Inicio PALITROQUES Su Excelencia

Su Excelencia

Cualquiera que se tome a sí mismo demasiado en serio, corre el riesgo de hacer el ridículo. Václav Havel, escritor y político checo

Cuauhtémoc Monreal Rocha.- Para nosotros, simples mortales que vamos de paso por el mundo, la mejor película de Mario Moreno “Cantinflas” fue, sin duda alguna, “Su Excelencia”, cuyo discurso, en el pleno de la ONU, según la película, dejó atónitos a los “Unos” y a los Otros; insistimos, la película desquitó el boleto que en aquel tiempo, era barato.

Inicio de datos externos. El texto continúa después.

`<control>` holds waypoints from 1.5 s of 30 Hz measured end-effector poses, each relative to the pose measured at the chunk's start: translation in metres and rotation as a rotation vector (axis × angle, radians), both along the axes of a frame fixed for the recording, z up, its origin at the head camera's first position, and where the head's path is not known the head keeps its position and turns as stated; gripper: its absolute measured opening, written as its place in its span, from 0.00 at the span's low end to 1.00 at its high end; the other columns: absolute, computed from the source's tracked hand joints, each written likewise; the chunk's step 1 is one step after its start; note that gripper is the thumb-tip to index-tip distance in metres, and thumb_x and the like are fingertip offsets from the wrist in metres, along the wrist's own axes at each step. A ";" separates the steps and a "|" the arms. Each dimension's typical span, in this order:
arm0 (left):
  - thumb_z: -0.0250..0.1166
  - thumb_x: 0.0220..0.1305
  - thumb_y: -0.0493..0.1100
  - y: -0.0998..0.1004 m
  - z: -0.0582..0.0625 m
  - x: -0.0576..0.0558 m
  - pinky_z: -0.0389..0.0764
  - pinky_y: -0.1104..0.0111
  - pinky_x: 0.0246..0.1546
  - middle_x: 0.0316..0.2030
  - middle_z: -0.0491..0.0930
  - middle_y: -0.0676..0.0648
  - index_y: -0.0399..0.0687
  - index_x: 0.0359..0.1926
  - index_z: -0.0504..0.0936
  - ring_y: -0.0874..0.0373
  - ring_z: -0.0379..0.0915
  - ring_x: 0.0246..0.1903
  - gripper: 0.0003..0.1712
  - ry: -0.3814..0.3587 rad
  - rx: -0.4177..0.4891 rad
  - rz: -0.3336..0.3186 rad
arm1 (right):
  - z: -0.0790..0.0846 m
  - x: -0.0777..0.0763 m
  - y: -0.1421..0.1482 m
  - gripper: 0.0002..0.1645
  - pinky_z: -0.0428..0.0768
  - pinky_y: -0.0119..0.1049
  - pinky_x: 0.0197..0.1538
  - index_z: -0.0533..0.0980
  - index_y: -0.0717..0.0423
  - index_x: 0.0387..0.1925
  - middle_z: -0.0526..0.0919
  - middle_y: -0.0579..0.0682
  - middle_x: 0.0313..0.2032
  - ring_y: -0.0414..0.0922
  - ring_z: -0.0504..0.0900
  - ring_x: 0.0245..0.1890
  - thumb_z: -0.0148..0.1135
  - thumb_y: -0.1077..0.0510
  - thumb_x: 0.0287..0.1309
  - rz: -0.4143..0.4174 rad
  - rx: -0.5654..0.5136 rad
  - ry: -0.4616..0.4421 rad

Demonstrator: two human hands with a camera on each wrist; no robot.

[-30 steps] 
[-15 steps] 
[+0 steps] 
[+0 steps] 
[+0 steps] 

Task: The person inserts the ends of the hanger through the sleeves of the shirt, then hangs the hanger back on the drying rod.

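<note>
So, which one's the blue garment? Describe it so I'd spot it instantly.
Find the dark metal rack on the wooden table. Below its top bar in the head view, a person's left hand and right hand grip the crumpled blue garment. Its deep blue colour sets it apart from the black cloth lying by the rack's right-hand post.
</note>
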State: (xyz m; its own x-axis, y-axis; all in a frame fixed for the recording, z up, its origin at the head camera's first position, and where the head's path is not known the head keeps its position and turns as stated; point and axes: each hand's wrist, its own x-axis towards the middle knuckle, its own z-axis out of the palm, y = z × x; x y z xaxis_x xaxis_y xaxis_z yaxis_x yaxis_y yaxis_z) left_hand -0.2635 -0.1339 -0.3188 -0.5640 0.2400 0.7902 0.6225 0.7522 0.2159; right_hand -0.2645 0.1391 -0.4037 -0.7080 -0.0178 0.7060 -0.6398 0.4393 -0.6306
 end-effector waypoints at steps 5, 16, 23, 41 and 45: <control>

Nos acordamos del mimo, porque la semana pasada se dejó ir a la ciudad de “Nueva Yorc”, para asistir a una reunión del Consejo de Seguridad de la ONU (no al pleno de la misma), un hombre que lleva 3 años 3 sin entender o aceptar que es el Presidente Constitucional de los Estados Unidos Mexicanos, pues cada día se aleja más de la realidad de esta chulada de país, donde, por el bien de todos, como eslogan populista es: Por el bien de todos primero los pobres.

Hasta eso, el viejo fue bien recibido por la audiencia y algunos mexicanos folclóricos que le desearon feliz estancia en la urbe neoyorquina; Andrés, ya en la tribuna del Consejo de Seguridad de la Organización de las Naciones Unidas, se aventó, casi de corridito, su alocución, donde de pronto, convirtiéndose en el redentor mundial de los pobres, instó a los ricos, a los muy ricos y a los burgueses del mundo, a que no sean gachos y donen, del dinero que les sobra, todos los millones de dólares que puedan, para ayudarles a medio subsistir a 750 millones 750 de pobres esparcidos por la faz de la tierra y que apenas sí tienen menos de dos dólares al día para seguir en el mundo de los vivos, de los vivillos y de los vividores.

Para pronto, dos países poderosos le contestaron al hombre de Mascupana, Tabasco, que ¡Nones!, búsquele por otro lado; esos países fueron Rusia y China, mientras que una cuarentena de países pobretones como el nuestro (el nuestro está pobre porque lo empobrecieron sus gobernantes), sí apoyaron el pedimento de don Andrés Manuel.

El ciudadano querer acabar de ese modo con la pobreza y la miseria de millones de seres humanos en el mundo; lamentablemente no es la forma de hacerlo, andar de pedigüeño no es un papel muy digno que digamos, la pobreza universal no se acaba a base de buena voluntad, pues eso no lleva a ninguna parte y con las ambivalencias de nuestro “amado líder” a dónde vamos a dar.

¡Ah! pero eso sí, para pronto una dizque diputada de Morena, para pronto propuso a sus compañeros de curul, que se propusiera al jefe de la nación mexicana, como candidote al premio Nobel de la Paz -cuánta abyección-, cuando, según nuestra humilde opinión, apenas alcanzaría el Sr. López un reconocimiento como el “redentor” universal de los pobres, salvo opinión en contrario. Vale.